> _TASK INSTRUCTIONS_: Print the records below from the first line through the line containing "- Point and", both included, word for word.

> _RECORDS FOR THIS EXERCISE_:
---*---
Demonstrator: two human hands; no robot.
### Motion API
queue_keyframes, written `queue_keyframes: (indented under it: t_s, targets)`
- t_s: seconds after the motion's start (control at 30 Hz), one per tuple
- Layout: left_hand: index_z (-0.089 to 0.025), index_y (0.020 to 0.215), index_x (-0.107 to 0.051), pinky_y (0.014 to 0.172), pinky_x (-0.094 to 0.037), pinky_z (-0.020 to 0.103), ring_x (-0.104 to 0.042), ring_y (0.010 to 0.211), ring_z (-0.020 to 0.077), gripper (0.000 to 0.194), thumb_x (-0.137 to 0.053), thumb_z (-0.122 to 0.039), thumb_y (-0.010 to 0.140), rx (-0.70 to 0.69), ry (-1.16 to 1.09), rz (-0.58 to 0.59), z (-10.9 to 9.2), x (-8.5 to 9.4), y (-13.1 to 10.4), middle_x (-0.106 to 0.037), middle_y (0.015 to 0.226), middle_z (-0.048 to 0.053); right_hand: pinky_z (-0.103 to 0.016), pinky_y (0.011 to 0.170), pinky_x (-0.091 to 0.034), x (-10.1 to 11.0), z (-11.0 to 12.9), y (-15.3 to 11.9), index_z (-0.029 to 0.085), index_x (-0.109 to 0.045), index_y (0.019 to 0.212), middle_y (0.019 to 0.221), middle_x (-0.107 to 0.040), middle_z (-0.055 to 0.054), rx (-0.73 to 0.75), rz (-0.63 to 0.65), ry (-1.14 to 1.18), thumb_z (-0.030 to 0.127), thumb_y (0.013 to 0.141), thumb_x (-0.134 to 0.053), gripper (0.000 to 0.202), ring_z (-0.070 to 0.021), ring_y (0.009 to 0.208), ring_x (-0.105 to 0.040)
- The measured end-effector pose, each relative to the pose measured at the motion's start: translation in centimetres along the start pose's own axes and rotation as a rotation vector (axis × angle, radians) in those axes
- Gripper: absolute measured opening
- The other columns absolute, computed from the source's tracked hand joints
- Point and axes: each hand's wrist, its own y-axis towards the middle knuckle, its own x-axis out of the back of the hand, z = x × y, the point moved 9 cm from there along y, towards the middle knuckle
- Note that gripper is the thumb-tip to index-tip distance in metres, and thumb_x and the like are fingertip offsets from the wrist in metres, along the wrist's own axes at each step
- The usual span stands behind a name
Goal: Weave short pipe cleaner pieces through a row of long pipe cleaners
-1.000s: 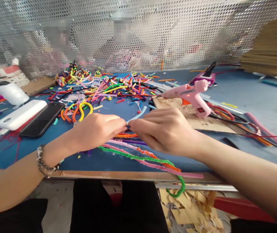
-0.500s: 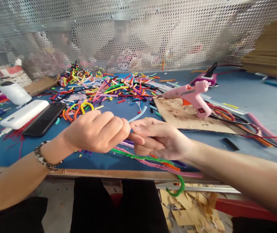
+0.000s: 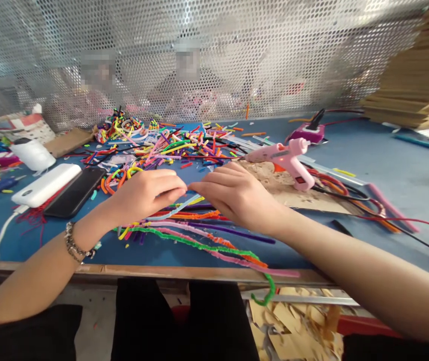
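Observation:
My left hand [image 3: 148, 193] and my right hand [image 3: 239, 193] meet fingertip to fingertip above the blue table [image 3: 97, 245]. Both are closed in a pinch, and whatever lies between the fingertips is too small or hidden to name. A light blue strip [image 3: 178, 208] runs just below the fingers. Under the hands lie fuzzy stems: a green stem [image 3: 199, 245] whose curled end hangs over the table edge, a purple stem [image 3: 244, 234], and pink and orange ones.
Behind the hands is a heap of coloured stem pieces [image 3: 169, 143]. A pink glue gun [image 3: 287, 158] rests over cardboard [image 3: 312, 199] at right. At left are a white power bank [image 3: 46, 185] and a black phone [image 3: 75, 191]. A perforated metal screen [image 3: 237, 55] stands behind.
Both hands have turned knuckles-up, with fingertips pointing at each other. The left fist has loosened into a pinch, uncovering more stems below. The view has shifted slightly.

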Motion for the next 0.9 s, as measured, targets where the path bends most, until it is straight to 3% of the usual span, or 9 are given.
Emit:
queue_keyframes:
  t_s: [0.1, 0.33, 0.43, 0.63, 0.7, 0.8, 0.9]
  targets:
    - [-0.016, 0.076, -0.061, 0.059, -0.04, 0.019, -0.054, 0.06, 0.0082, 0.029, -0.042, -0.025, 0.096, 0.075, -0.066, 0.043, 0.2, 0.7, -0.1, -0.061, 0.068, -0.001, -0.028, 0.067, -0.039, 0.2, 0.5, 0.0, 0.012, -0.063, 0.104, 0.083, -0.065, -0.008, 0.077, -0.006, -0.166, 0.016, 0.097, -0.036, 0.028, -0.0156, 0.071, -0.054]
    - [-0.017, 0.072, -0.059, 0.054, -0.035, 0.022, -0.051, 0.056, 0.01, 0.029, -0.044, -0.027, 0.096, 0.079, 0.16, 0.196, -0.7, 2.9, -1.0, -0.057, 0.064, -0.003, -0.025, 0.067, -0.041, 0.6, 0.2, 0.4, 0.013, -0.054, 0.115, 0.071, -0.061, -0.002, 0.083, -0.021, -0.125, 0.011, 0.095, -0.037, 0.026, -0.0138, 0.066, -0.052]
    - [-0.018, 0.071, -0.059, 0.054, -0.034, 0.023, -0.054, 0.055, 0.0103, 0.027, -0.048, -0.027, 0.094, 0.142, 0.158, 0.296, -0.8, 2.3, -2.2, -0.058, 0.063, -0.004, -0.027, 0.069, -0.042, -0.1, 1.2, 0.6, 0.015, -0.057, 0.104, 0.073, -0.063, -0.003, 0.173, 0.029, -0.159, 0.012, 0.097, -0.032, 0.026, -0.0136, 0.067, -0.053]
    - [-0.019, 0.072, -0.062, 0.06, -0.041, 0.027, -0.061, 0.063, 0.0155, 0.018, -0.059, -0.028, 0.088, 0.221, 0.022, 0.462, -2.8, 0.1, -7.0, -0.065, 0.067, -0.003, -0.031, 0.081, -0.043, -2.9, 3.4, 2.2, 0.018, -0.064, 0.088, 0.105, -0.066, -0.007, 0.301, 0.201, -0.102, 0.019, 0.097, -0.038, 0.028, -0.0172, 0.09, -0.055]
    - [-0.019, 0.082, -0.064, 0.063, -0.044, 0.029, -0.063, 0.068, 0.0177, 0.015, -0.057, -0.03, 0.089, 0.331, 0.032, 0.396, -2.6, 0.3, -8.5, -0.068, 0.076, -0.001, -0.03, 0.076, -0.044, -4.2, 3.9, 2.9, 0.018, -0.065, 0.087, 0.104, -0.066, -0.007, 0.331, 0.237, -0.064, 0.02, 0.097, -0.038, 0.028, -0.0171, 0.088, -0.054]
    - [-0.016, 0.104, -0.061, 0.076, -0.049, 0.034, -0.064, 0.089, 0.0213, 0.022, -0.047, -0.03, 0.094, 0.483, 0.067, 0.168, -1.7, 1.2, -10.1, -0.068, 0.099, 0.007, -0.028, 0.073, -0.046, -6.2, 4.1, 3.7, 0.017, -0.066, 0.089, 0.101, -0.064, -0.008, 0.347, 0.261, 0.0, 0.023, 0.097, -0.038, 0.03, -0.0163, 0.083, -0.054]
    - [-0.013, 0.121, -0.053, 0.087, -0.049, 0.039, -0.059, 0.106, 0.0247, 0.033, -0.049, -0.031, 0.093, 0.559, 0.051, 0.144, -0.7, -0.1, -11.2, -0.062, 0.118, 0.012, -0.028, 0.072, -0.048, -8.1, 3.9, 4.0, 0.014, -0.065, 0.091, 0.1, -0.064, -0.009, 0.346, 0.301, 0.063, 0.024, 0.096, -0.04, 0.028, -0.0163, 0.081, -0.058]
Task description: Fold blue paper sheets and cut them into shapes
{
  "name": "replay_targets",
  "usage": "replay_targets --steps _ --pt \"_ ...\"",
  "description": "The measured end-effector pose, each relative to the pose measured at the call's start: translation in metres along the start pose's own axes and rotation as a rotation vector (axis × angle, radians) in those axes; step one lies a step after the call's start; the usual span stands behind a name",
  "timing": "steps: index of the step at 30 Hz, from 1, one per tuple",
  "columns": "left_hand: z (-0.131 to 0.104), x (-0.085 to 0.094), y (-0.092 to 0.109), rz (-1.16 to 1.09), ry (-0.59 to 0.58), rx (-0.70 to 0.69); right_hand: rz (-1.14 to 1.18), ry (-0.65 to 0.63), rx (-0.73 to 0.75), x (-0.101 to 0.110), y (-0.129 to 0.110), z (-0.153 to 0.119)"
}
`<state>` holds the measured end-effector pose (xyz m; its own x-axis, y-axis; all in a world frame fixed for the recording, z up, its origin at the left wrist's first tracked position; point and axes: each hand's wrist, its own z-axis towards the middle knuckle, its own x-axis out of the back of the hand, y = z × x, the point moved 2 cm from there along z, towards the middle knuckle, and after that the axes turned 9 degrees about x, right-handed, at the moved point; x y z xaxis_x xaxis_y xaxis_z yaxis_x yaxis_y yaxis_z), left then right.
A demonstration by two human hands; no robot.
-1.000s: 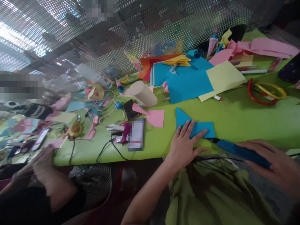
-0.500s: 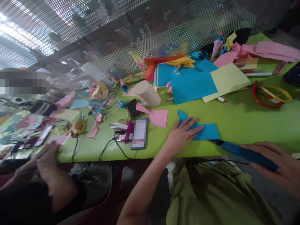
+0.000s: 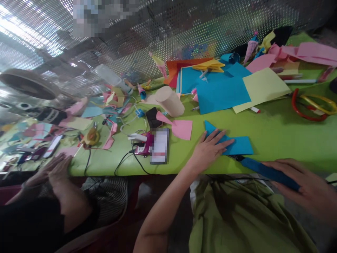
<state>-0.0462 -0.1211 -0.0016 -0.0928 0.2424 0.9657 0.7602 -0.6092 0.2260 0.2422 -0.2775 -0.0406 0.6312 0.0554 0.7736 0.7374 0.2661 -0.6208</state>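
A small blue paper piece (image 3: 240, 145) with a pointed upper left corner lies near the front edge of the green table (image 3: 184, 154). My left hand (image 3: 210, 149) rests flat on it, fingers spread. At the right, my right hand (image 3: 297, 179) is closed around a long blue-handled tool (image 3: 268, 171). The tool's dark tip is at the lower edge of the blue paper; its exact shape is hard to make out. Left of my left hand lies a pink paper cutout (image 3: 182, 129).
A phone (image 3: 159, 146) and a purple device with cables (image 3: 144, 143) lie left. Behind are a beige cylinder (image 3: 170, 101), blue sheets (image 3: 223, 95), a yellow sheet (image 3: 265, 88) and red-handled scissors (image 3: 302, 112). A person's hands (image 3: 56, 168) rest at the far left edge.
The tool in my right hand has shifted left along the lower edge of the blue paper. My left hand stays on the paper. The whole view has shifted slightly.
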Motion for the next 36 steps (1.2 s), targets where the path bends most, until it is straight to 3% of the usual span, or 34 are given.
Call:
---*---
> _TASK SOLUTION_:
Demonstrator: two human hands; no robot.
### Motion API
queue_keyframes, written `queue_keyframes: (indented under it: t_s, targets)`
- t_s: seconds after the motion's start (control at 30 Hz), one per tuple
- Layout: left_hand: index_z (-0.089 to 0.025), index_y (0.020 to 0.215), index_x (-0.107 to 0.051), pinky_y (0.014 to 0.172), pinky_x (-0.094 to 0.037), pinky_z (-0.020 to 0.103), ring_x (-0.104 to 0.042), ring_y (0.010 to 0.211), ring_z (-0.020 to 0.077), gripper (0.000 to 0.194), thumb_x (-0.137 to 0.053), thumb_z (-0.122 to 0.039), thumb_y (-0.010 to 0.140), rx (-0.70 to 0.69), ry (-1.16 to 1.09), rz (-0.58 to 0.59), z (-10.9 to 9.2), x (-8.5 to 9.4), y (-13.1 to 10.4), middle_x (-0.106 to 0.037), middle_y (0.015 to 0.226), middle_z (-0.048 to 0.053); right_hand: pinky_z (-0.103 to 0.016), pinky_y (0.011 to 0.170), pinky_x (-0.091 to 0.034), x (-10.1 to 11.0), z (-11.0 to 12.9), y (-15.3 to 11.9), index_z (-0.029 to 0.085), index_x (-0.109 to 0.045), index_y (0.019 to 0.212), middle_y (0.019 to 0.221), middle_x (-0.107 to 0.040), middle_z (-0.055 to 0.054), rx (-0.73 to 0.75), rz (-0.63 to 0.65), ry (-1.14 to 1.18), thumb_z (-0.030 to 0.127), thumb_y (0.013 to 0.141), thumb_x (-0.134 to 0.053), gripper (0.000 to 0.202), ring_z (-0.070 to 0.021), ring_y (0.009 to 0.208), ring_x (-0.105 to 0.040)
- The measured end-effector pose, each relative to the pose measured at the motion's start: translation in centimetres along the start pose's own axes and rotation as a rotation vector (axis × angle, radians) in those axes
- Gripper: absolute measured opening
- The other columns absolute, computed from the source's tracked hand joints
- Point and axes: each hand's wrist, its own y-axis towards the middle knuckle, its own x-axis out of the back of the hand, z = x × y, the point moved 9 cm from there along y, towards the middle knuckle

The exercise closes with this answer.